# Peanut Oil for frying



## debbie in seattle (Oct 26, 2016)

Do you use peanut oil to fry in?   Very, very rarely do I fry anything but was reading a recipe and it discussed frying oil and it mentioned peanut oil.   What do you use?


----------



## Falcon (Oct 26, 2016)

I use regular corn oil but have splurged and used peanut oil on occasion even tho it's a little pricey.


----------



## Aunt Bea (Oct 26, 2016)

I don't deep fry often but when I do I use the least expensive canola oil I can find.  

If I fried often and saved the oil I think peanut oil would be a good choice because it can stand higher temperatures and be used several times.

For pan frying I use bacon fat or a combination of butter and canola oil.


----------



## SeaBreeze (Oct 26, 2016)

I use either extra virgin olive oil, light olive oil or coconut oil.  For some things I just use butter.
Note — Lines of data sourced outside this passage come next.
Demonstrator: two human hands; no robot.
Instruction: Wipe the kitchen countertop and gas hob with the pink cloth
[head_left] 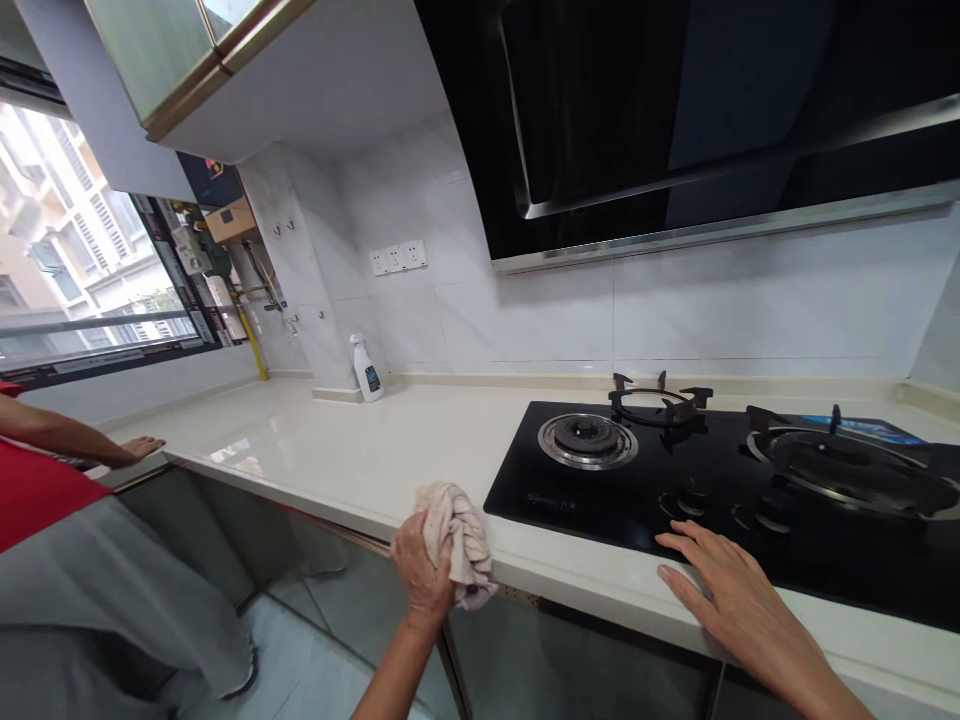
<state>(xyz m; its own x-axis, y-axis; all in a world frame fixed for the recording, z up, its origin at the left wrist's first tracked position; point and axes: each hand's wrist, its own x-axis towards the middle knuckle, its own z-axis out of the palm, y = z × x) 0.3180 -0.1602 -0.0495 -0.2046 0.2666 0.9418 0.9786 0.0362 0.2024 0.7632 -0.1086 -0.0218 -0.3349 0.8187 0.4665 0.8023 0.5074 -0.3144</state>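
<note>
My left hand (421, 570) is closed round a beige cloth (461, 540) at the front edge of the cream countertop (360, 450), just left of the black glass gas hob (675, 500). My right hand (724, 590) lies flat with fingers spread, resting on the counter edge and the hob's front rim, near the control knobs (694, 495). The left burner (587, 440) is bare; its pan support (658, 400) sits shifted behind it. The right burner (847, 465) carries its support.
Another person in a red top and grey apron (67, 560) stands at the left, a hand (139, 448) on the counter corner. A white spray bottle (367, 368) stands by the back wall. A black extractor hood (675, 110) hangs above the hob. A window (82, 280) is far left.
</note>
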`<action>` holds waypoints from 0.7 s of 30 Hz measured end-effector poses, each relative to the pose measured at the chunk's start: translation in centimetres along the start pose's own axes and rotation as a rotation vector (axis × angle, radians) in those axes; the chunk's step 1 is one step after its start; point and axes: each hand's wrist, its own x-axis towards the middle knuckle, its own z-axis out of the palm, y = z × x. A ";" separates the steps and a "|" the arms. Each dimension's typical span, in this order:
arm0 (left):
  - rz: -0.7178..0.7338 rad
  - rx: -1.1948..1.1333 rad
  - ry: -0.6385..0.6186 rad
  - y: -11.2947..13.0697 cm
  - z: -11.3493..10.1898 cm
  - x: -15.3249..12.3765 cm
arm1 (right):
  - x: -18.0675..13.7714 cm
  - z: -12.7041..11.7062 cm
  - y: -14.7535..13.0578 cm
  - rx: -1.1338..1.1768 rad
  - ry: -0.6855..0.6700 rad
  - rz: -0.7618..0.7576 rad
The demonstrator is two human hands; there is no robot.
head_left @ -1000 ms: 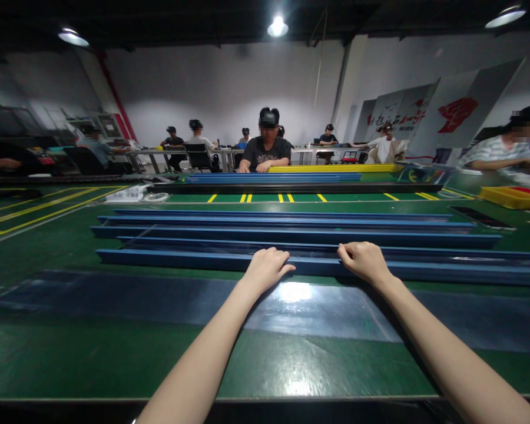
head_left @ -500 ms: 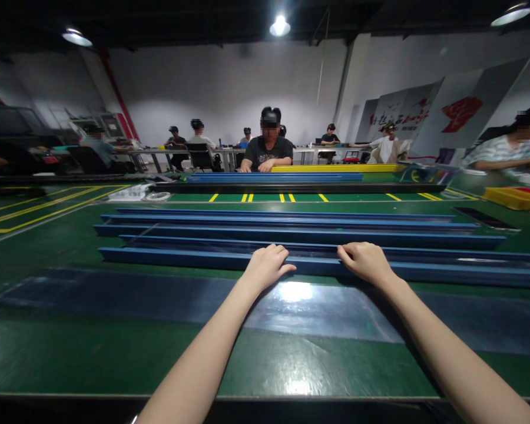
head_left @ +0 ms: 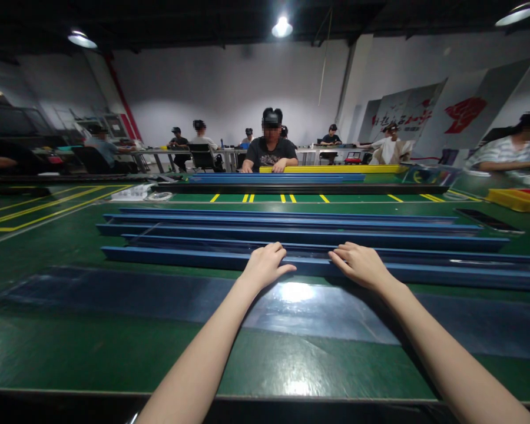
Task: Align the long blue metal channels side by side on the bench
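Observation:
A long blue channel strip lies across the green table in front of me. My left hand grips its near wall, fingers curled over the top edge and thumb along the front. Farther right, my right hand holds the same wall, its fingers over the edge and its thumb pointing left. The fingertips of both hands are partly hidden inside the channel. Between my forearms, a flat clear plastic strip lies on the tabletop, nearer to me than the channel.
More blue channels lie parallel just behind. Beyond them are a black strip and a yellow strip, where a co-worker sits. A phone and a yellow tray are on the right; a white coil is at left.
My right hand has shifted slightly left along the channel, and its thumb shows more. My left hand stays in place. The co-worker's hand across the table has moved a little.

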 end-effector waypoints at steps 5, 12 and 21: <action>0.013 0.028 0.009 0.0 0.3 0.0 | 0.2 -0.2 -0.5 0.126 0.026 -0.129; 0.039 0.053 0.013 -0.1 0.6 0.0 | 0.1 -0.2 -0.3 0.178 -0.005 -0.055; -0.058 -0.206 0.047 -0.2 -0.2 0.0 | 0.1 0.1 -0.3 0.309 -0.023 -0.072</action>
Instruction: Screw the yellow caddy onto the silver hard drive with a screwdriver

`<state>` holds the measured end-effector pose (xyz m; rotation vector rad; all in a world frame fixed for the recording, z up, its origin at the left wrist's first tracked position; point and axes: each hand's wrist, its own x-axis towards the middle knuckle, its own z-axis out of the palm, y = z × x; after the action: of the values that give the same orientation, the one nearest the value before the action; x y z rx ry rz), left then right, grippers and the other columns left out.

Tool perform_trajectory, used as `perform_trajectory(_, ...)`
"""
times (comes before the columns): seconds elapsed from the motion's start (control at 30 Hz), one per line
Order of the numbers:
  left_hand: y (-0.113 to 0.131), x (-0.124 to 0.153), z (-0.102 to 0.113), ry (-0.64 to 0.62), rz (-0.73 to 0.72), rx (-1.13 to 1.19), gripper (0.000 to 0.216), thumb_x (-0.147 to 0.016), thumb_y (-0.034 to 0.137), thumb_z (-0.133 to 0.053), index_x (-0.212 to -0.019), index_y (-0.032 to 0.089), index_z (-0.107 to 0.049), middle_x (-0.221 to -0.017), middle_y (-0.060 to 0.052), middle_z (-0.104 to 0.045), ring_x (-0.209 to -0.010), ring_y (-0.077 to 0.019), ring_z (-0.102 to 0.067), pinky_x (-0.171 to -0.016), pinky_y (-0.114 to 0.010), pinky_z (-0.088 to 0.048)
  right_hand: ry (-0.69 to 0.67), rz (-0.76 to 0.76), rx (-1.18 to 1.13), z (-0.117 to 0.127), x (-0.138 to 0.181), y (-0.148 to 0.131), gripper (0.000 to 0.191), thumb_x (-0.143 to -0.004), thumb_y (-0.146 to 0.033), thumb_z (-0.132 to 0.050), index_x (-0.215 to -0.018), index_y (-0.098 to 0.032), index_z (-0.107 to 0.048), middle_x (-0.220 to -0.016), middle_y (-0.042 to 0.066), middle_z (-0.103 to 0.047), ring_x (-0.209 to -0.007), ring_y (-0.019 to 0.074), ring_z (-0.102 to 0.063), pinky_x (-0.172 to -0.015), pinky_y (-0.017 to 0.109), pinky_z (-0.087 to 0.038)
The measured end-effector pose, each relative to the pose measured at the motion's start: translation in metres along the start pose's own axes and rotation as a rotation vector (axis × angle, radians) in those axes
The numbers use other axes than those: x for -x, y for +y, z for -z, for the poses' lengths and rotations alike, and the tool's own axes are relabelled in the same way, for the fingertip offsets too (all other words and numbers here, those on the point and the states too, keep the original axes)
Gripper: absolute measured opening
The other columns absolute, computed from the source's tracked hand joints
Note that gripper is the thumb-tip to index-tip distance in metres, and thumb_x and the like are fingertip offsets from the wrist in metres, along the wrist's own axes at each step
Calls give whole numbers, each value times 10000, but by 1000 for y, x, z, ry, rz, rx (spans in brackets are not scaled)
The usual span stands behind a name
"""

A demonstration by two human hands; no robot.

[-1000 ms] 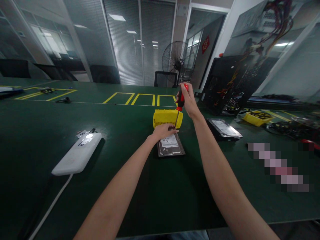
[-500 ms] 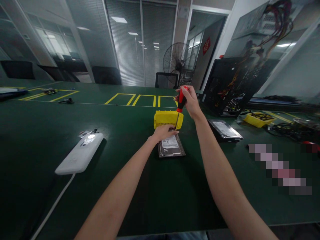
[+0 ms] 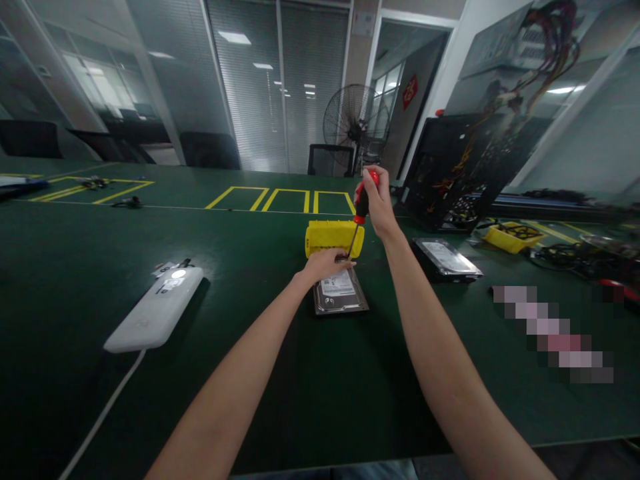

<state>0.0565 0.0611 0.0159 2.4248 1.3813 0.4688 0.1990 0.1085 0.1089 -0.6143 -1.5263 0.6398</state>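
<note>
A silver hard drive [image 3: 342, 303] with a white label lies flat on the green table, its far end against a yellow plastic bin [image 3: 334, 235]. My left hand [image 3: 326, 264] holds the drive at its far end; some of its fingers are hidden. In my right hand [image 3: 378, 203] is a red-and-black screwdriver [image 3: 363, 203], gripped around the handle. Its shaft slants down, and the tip meets the drive's far right part, close to my left fingertips. Whether a screw sits under the tip is hidden.
Another hard drive [image 3: 447, 259] rests to the right. Beyond it stand an open computer case [image 3: 425, 170] and a small yellow bin [image 3: 510, 239] with dark parts, near tangled cables [image 3: 565, 257]. At left lies a white device [image 3: 157, 310] with a cable. Yellow tape outlines [image 3: 285, 191] mark the table's far side.
The whole view has shifted slightly, so things sit a little further left. Both hands, the screwdriver and the hard drive keep nearly the same places relative to each other.
</note>
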Motion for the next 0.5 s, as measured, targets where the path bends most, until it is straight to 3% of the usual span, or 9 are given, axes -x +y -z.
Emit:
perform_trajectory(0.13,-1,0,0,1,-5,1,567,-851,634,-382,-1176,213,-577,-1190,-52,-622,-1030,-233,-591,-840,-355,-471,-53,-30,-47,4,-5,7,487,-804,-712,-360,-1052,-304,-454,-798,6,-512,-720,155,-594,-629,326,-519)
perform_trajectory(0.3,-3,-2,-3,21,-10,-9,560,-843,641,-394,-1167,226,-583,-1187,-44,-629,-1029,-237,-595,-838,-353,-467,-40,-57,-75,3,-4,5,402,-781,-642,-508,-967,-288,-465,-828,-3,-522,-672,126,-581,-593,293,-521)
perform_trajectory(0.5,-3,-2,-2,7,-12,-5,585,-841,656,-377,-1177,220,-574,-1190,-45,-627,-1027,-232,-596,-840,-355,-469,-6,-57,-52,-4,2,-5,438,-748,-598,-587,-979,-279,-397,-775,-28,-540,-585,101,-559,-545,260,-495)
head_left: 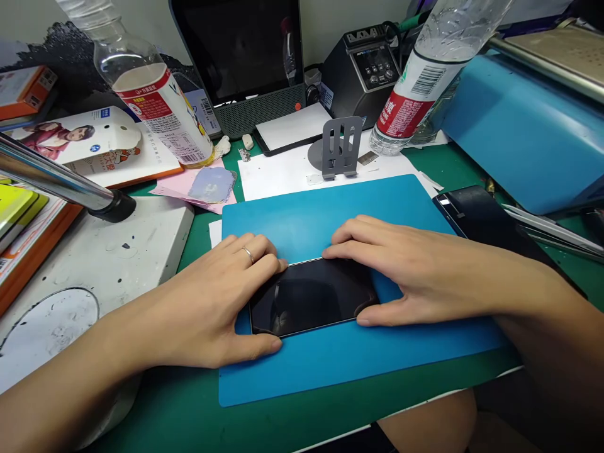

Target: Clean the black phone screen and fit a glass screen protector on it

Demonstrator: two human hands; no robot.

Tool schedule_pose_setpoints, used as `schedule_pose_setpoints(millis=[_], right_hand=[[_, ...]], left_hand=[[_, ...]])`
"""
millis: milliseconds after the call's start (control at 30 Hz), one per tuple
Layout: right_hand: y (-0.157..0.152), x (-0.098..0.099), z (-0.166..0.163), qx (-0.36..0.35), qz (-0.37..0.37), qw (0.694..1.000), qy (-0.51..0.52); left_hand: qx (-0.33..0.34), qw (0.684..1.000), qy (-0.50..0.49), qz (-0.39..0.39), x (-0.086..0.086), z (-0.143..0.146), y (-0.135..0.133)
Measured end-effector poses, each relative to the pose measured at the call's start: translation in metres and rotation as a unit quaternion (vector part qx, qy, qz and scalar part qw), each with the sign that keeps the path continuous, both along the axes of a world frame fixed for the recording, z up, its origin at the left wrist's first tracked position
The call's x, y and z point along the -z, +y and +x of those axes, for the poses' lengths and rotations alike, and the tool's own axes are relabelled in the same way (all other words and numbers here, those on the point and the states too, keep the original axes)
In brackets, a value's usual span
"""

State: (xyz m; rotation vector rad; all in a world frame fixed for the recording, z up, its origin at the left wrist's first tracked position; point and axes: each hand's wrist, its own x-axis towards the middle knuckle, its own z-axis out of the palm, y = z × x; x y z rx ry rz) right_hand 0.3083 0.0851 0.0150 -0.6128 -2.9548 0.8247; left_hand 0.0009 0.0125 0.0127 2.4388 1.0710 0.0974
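A smartphone with a dark, glossy screen lies flat on a blue mat. My left hand grips its left end, thumb along the near edge and fingers at the far edge; a ring sits on one finger. At the right end, my right hand holds the phone in the same way, its thumb at the near corner and fingertips on the far edge. The phone's two ends are partly hidden by the hands. Behind the mat stands a grey metal phone stand.
Two plastic bottles flank a dark screen device at the back. A soldering station stands beside it. To the left are a white base with a metal pole; at right, a blue box and a black flat object.
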Motion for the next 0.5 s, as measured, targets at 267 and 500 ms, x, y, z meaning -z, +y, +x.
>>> schedule_pose_setpoints(millis=[267,500], right_hand=[[0.0005,-0.0011,-0.0001,-0.004,0.006,1.000,-0.001],[0.0009,-0.0014,0.0008,-0.006,0.018,1.000,0.001]], left_hand=[[-0.001,1.000,0.004,-0.006,-0.0012,-0.0003,0.0009],[-0.006,1.000,0.013,0.003,0.0002,-0.0004,-0.0006]])
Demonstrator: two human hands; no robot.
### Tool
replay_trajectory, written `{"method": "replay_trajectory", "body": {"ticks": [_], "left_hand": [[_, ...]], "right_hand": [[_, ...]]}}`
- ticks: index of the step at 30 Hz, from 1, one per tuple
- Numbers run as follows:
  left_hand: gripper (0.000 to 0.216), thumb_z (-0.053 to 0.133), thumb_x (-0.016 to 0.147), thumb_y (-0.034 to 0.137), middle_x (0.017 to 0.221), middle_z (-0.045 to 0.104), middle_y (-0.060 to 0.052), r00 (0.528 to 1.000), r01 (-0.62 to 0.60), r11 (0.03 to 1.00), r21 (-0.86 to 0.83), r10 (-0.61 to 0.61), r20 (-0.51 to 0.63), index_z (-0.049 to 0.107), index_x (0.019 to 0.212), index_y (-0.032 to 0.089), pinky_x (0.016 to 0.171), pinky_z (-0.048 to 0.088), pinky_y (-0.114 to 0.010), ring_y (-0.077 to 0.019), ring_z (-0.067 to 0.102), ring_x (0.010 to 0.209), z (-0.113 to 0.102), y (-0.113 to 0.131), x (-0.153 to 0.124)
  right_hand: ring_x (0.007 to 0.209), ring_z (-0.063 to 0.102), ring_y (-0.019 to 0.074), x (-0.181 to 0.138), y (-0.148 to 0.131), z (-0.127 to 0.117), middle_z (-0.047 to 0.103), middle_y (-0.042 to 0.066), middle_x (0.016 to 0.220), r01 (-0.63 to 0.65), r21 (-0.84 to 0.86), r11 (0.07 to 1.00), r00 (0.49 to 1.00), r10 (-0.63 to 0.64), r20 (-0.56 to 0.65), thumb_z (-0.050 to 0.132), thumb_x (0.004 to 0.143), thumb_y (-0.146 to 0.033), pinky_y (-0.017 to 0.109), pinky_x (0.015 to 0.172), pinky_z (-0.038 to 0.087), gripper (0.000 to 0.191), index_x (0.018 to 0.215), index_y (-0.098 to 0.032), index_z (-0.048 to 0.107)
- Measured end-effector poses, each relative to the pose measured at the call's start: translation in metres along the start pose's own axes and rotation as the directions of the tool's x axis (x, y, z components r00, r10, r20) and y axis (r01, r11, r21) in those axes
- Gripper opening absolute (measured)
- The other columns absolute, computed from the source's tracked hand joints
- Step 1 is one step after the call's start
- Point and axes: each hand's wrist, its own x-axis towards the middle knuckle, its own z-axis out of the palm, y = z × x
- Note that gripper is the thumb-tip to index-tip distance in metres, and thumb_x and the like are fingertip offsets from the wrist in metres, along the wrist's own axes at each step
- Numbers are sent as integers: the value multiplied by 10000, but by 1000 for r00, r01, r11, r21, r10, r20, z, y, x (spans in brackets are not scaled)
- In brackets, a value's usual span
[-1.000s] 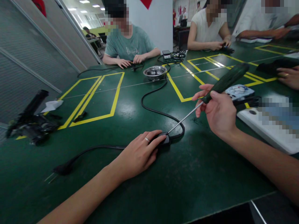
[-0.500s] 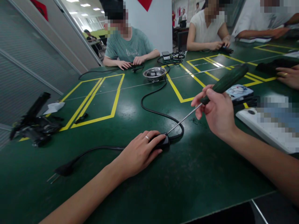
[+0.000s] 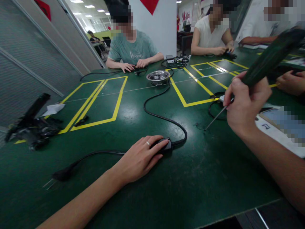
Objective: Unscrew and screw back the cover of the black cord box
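**Left hand pins a cord's black case; metal bowl holds small dark pieces**

The left hand (image 3: 140, 157) lies over the black case (image 3: 168, 145) on the green table (image 3: 152, 197), fingers across its top and thumb along its near side, gripping it. From the case a cord runs left to a two-pin plug (image 3: 63, 174). The right hand (image 3: 247, 105) is curled round a screwdriver (image 3: 269, 60), its tip well apart from the case; whether the tip touches the table I cannot tell.

To the left, beside a heap of black parts (image 3: 35, 133), a small black piece (image 3: 81, 121) lies inside the corner of a yellow taped outline (image 3: 120, 101).

Farther off stands the shiny metal bowl (image 3: 150, 79), upright, with a few dark pieces inside, too small to identify. The cord's other end curves up past its right side. Beyond it sits a person in a green shirt (image 3: 134, 47), both hands on a dark item.
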Motion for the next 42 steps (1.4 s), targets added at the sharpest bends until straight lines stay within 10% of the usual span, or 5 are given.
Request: {"method": "replay_trajectory", "body": {"ticks": [27, 32, 42], "left_hand": [[565, 541, 915, 374, 1318, 518, -115, 1000, -9, 999, -45, 9, 8, 357, 1415, 187, 1030, 409, -453, -259, 499, 1174, -12, -22, -15], [403, 490, 943, 283, 1305, 542, -93, 999, 48, 947, -319, -49, 6, 464, 1338, 211, 1039, 427, -411, -230, 511, 1198, -17, -28, -18], [225, 492, 949, 210, 1162, 655, -61, 976, 113, 743, -660, -209, -68, 669, 1089, 223, 952, 486, -351, -197, 613, 1065, -9, -41, -14]], "right_hand": [[312, 438, 81, -8, -3, 8, 487, -79, 510, 92, 37, 995, 994, -90, -64, 561, 815, -198, 251, 282, 225, 6, 809, -197, 560], [341, 488, 124, -16, -15, 10, 478, -81, 438, -132, 204, 970, 991, 133, 6, 562, 826, -243, 244, 284, 291, 34, 812, -213, 554], [747, 697, 182, -56, -32, 19, 708, 44, 781, -765, 248, 594, 616, 564, 551, 571, 891, -348, 370, 738, 580, 162, 829, -200, 593]]}}
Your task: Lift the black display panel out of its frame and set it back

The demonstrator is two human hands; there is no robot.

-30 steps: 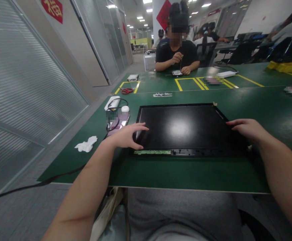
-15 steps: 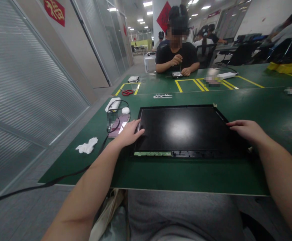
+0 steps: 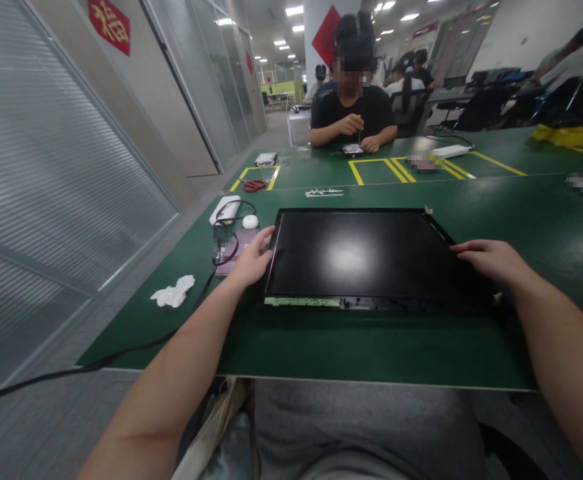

> *Know the Smoke Point for Macadamia, Walnut, Coconut and Olive Oil
> 
> *by Fleur Hupston, citizen journalist
> 
> ...


----------



## Carla (Oct 26, 2016)

I rarely fry but when I do, I use the spray and a reduced amount of vegetable oil (less than tbsp).


----------



## Mrs. Robinson (Oct 26, 2016)

I have only ever used peanut oil for fondue. It has a higher smoke point. But the last couple of times we fondued,we used canola oil and it worked fine. I made homemade egg rolls today and it called for frying them in peanut oil but I decided to just bake them instead and they were great!


----------



## Redd (Oct 27, 2016)

Depends on what I am frying. I use canola unless it is an Italian style recipe then I will use olive oil. But for something like carmelized onions I always use unsalted butter.


----------



## Myquest55 (Oct 27, 2016)

I have several small bottles of different oils - sesame or peanut oil I use in the wok.  I think the taste adds to the stir-fry but also takes the higher heat better than olive oil.  Canola works too.  I imagine it is personal taste.


----------